In Wright Therapy Equipment, LLC v. Blue Cross and Blue Shield of Alabama, 991 So.2d 701 (Ala.2008), our supreme court determined that the trial court had abused its discretion by denying a motion for a continuance, requested for the purpose of retaining new counsel when prior counsel had filed a motion to withdraw 33 days before the trial.
“ ‘The right to appear through privately retained counsel in a civil matter is embedded in Article I, § 10, Ala. Constitution, 1901: “That no person shall be barred from prosecuting or defending before any tribunal in this state, by himself or counsel, any civil cause to which he is a party.” It is clear that this “constitutional right to be represented by counsel ... cannot be unduly impinged.” Loreno v. Ross, 222 Ala. 567, 570, 133 So. 251, 253 (1931). A party to a civil action who is not in default is entitled to be represented by counsel during trial. Whaley v. State, 263 Ala. 191, 82 So.2d 187 (1955). The constitutional right to counsel is a substantial right and, therefore, a denial of that right affirmatively implies injury. State Realty Co. v. Ligon, 218 Ala. 541, 119 So. 672 (1929).’
“Ex parte McCain, 804 So.2d 186, 189 (Ala.2001).”
Wright Therapy, 991 So.2d at 709.
To resolve this appeal, we rely on our supreme court’s reasoning in Ex parte Jacobs and in Wright Therapy. Nothing in the record on appeal suggests that the mother was trying to avoid the proceeding. In fact, the mother was the party who filed the motion for a final hearing in the matter. The lapse of time between the setting of the hearing and the hearing date was less than three months, and the stated reason for the second motion for a continuance in this action was that the mother needed time to retain a new attorney because her attorney had requested to withdraw.
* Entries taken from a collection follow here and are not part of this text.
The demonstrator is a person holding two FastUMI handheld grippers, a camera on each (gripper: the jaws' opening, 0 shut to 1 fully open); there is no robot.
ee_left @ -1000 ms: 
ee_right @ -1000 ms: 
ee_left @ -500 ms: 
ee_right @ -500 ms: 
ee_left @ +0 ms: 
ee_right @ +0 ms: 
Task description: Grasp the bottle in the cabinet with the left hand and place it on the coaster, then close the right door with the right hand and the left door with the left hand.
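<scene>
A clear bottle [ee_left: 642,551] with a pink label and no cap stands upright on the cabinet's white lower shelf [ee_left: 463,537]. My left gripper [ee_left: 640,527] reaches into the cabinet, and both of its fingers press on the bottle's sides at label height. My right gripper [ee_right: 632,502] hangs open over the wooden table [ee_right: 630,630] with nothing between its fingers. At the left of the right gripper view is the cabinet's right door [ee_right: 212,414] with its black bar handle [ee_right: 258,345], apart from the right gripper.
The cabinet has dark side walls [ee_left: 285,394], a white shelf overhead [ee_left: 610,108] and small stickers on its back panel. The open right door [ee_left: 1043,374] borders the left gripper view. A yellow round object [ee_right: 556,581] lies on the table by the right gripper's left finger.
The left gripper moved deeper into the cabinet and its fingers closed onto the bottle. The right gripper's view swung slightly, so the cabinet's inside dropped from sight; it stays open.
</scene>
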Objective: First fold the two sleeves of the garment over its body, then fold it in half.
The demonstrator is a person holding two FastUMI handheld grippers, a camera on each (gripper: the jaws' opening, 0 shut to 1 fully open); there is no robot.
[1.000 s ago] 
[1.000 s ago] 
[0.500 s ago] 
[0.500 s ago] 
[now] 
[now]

Although whether to grant or deny a continuance is within the discretion of the trial court, we determine that the circuit court unduly impinged the mother’s right to be represented by counsel by de*498nying the mother’s motion for a continuance at 12:08 p.m. and then granting the mother’s attorney’s motion to withdraw at 4 p.m. on the eve of the hearing. The mother is entitled to a new hearing. We agree with the mother’s statement in her appellate brief that
“the cumulative effect of [the denial of the motion to continue and the grant of the motion to withdraw], particularly given the time frame involved, resulted in the [mother’s] being unrepresented by counsel with no notice that she needed to attempt to retain new counsel, woefully unprepared to proceed on her own, and unable to defend herself or prosecute her claims with any degree of effectiveness.”
Therefore, we reverse the judgment of the circuit court, and we remand the cause with instructions that the circuit court conduct a new trial.
REVERSED AND REMANDED WITH INSTRUCTIONS.
THOMPSON, P.J., and PITTMAN and MOORE, JJ., concur. DONALDSON, J., concurs in the result, without writing.